Jill había oído hablar de aquello.

– ¿Contigo?

Riley asintió.

– En cuanto sepa a quién le va a dejar su parte, se la compraré y cerraré el banco.

– Eh… bueno, hay ciertas complicaciones.

– Claro que las habrá -dijo él, y cruzó una pierna sobre la otra-. Cuéntamelas.

Jill supo que no iba a gustarle lo que le iba a contar.
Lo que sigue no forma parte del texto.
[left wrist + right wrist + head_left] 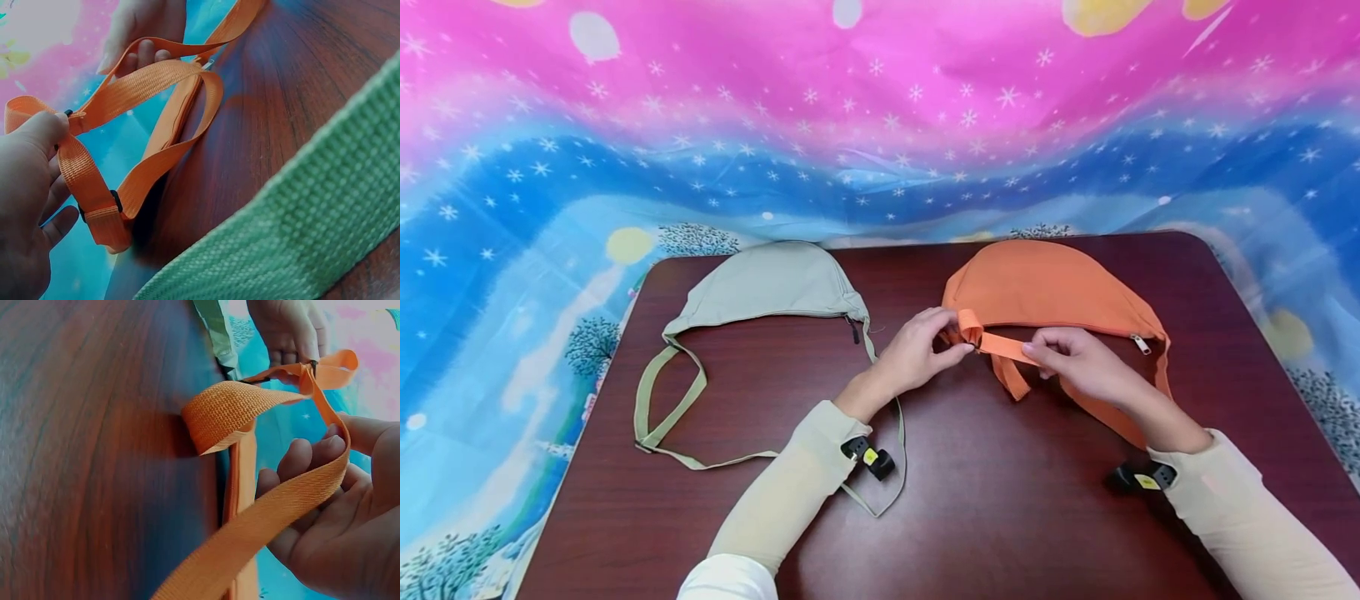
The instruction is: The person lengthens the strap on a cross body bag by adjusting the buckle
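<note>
An orange crescent-shaped bag (pixel 1045 287) lies at the back right of the table, its zipper facing the front. Close to its left end, my left hand (pixel 917 346) pinches the orange strap at a small black slider buckle (pixel 67 114). A loop of strap stands up above that buckle, and a second black buckle (pixel 117 200) sits lower on the strap. My right hand (pixel 1078 358) holds the strap (pixel 1003 346) between thumb and fingers, a short stretch to the right of the buckle. From there the strap runs back toward the bag's right end.
A pale green bag (pixel 767 283) of the same shape lies at the back left. Its strap (pixel 651 408) loops over the table toward the front, passing below my left forearm. Behind the dark wooden table (pixel 985 517) hangs a pink and blue patterned cloth (pixel 880 125).
</note>
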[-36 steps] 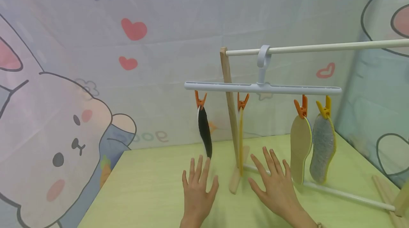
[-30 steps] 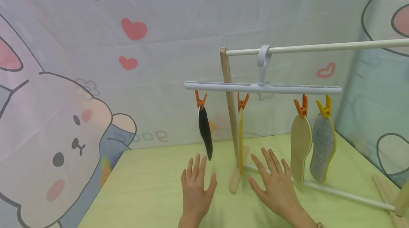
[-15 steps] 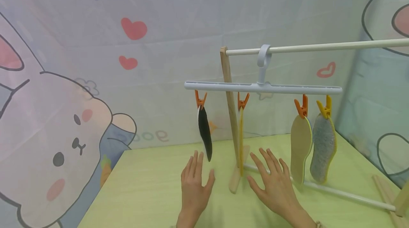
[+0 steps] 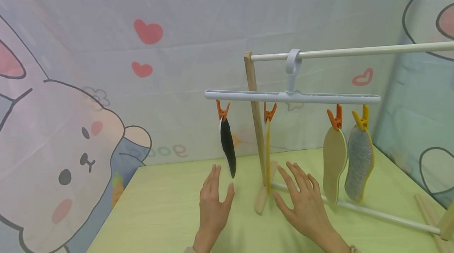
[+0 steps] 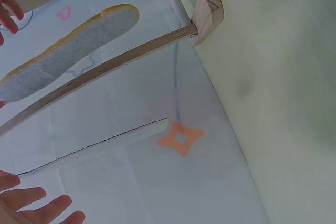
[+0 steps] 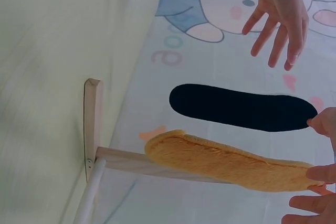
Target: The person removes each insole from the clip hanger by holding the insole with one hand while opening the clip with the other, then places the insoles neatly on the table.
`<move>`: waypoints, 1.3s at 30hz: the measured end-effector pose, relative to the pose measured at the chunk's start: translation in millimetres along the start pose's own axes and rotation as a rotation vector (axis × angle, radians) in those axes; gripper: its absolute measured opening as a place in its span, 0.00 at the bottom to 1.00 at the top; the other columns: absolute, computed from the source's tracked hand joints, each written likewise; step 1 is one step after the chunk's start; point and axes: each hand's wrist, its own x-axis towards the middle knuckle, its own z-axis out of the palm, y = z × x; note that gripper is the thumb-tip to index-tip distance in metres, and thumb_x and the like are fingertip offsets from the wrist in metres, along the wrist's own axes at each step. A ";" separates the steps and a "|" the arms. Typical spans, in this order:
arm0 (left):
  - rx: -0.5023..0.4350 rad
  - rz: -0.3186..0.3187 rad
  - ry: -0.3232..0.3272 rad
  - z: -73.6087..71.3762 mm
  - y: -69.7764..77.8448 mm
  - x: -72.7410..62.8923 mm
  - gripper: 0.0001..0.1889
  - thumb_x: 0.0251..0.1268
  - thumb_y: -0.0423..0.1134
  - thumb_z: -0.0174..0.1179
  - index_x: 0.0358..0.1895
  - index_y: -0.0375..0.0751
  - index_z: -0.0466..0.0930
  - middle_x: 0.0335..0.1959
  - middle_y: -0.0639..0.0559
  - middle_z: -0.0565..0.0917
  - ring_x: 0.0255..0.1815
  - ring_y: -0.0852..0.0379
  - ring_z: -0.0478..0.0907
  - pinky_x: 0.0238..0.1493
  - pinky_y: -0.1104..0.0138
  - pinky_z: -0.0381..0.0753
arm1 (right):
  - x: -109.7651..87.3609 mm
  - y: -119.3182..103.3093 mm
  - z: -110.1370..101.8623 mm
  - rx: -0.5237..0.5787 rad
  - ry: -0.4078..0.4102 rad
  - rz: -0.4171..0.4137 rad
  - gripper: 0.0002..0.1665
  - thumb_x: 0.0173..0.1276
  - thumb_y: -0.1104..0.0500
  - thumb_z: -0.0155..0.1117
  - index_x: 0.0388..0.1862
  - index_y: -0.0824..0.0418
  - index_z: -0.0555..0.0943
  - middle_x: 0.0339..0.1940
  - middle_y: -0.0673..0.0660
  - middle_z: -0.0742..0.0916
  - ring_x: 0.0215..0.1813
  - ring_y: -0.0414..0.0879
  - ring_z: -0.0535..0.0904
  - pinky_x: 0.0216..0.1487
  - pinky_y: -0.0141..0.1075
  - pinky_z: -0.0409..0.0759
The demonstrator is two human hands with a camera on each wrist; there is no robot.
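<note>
My left hand hovers over the table with straight fingers and holds nothing. Just above and behind its fingertips hangs a black insole, gripped by an orange clip. Between the hands a yellow insole hangs nearly edge-on from another orange clip; the right wrist view shows its fuzzy yellow face. My right hand, fingers spread and bare of any object, is between that insole and a beige insole. Farther right a grey insole with yellow edging hangs from a yellow clip.
A white hanger carries all the clips and hooks over a white rail. Wooden uprights support the rail, and a lower white bar crosses behind my right hand. The light-green table meets a cartoon-print curtain.
My left hand has shifted slightly left and turned so its fingers close together side-on. The right hand has moved a little left. The hanging insoles barely sway.
</note>
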 end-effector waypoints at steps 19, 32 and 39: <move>-0.265 -0.175 -0.071 -0.2 4.7 7.7 0.27 0.57 0.33 0.58 0.61 0.33 0.63 0.58 0.37 0.72 0.56 0.42 0.72 0.53 0.50 0.71 | 11.2 -4.6 -8.3 0.032 0.002 0.008 0.36 0.63 0.39 0.45 0.64 0.58 0.64 0.61 0.62 0.71 0.63 0.58 0.64 0.54 0.57 0.63; -0.270 -0.208 -0.092 5.7 0.5 7.9 0.27 0.57 0.34 0.58 0.60 0.33 0.64 0.58 0.37 0.72 0.56 0.42 0.72 0.54 0.50 0.71 | 22.7 -4.9 -17.1 0.111 0.008 0.026 0.37 0.58 0.47 0.58 0.64 0.59 0.63 0.62 0.62 0.71 0.64 0.58 0.63 0.58 0.54 0.62; -0.309 -0.261 -0.101 11.3 -2.9 8.6 0.25 0.58 0.35 0.57 0.59 0.32 0.66 0.56 0.38 0.73 0.53 0.45 0.73 0.45 0.54 0.75 | 26.4 -5.9 -16.5 0.158 0.023 0.012 0.38 0.55 0.51 0.61 0.64 0.61 0.63 0.62 0.61 0.70 0.63 0.56 0.65 0.54 0.56 0.65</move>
– Aunque eres el único heredero de tu tío, no recibirás la herencia directamente. Su parte del banco, junto con los otros bienes, los recibirás si cumples ciertas condiciones.

El arqueó una ceja.

– ¿Cuáles son?

– Tienes que convertirte en alguien respetable. Parece que tu tío estaba preocupado por lo que él llamaba tu comportamiento salvaje. Por lo tanto, para heredar lo que te ha dejado, tendrás que presentarte a las elecciones de alcalde de Los Lobos y ganar. Las elecciones son en junio. Así que tienes exactamente diez meses para prepararte.

Riley se puso de pie y recorrió la habitación. A pesar de la tensión del momento, Jill no pudo evitar admirar el trasero que Tina le había mencionado. Era bastante asombroso.

– Era listo -dijo Riley, despreciativamente-. No puedo largarme sin más, ¿verdad?

– Claro que sí, si quieres. Entonces, los bienes irán a parar a organizaciones benéficas y el banco se venderá.

– Magnífico. Podré comprarlo y…

Ella sacudió la cabeza.

– No puedes. Él deja claro que no podrás hacer una oferta por el banco si no cumples las condiciones del testamento -además, había otra cosa. Jill no sabía si a Riley le parecería bien o mal-. Los bienes de tu tío eran considerables. Si no te quieres presentar a alcalde, no sólo le estás dando la espalda al banco, sino también a una considerable fortuna.

– ¿Cuánto? -preguntó Riley.

– ¿Después del pago de los impuestos? -ella sacó una calculadora del primer cajón, apretó unas cuantas teclas y lo miró-. Calculando por lo bajo, unos noventa y siete millones de dólares.